### Aim of the task
Please find all lines containing "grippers" in the listing below and copy them.
** Opening The data block **
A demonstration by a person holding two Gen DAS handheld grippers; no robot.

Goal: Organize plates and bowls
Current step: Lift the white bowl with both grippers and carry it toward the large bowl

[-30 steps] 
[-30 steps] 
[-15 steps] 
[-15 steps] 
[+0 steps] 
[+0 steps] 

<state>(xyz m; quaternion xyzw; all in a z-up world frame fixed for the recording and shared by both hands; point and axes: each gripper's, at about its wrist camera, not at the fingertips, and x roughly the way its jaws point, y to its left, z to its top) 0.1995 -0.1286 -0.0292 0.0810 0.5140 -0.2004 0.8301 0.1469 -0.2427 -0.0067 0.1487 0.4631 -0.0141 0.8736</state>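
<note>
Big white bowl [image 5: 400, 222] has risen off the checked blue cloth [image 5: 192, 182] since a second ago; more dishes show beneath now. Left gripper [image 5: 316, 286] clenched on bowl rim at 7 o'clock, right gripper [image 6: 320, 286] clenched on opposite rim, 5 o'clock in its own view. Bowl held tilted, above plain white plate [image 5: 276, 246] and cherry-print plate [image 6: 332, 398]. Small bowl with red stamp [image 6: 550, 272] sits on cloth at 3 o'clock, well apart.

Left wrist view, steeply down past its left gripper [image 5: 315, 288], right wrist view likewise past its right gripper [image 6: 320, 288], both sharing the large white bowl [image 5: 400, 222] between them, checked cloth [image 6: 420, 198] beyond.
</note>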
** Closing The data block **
### Answer space
A demonstration by a person holding two Gen DAS handheld grippers; no robot.
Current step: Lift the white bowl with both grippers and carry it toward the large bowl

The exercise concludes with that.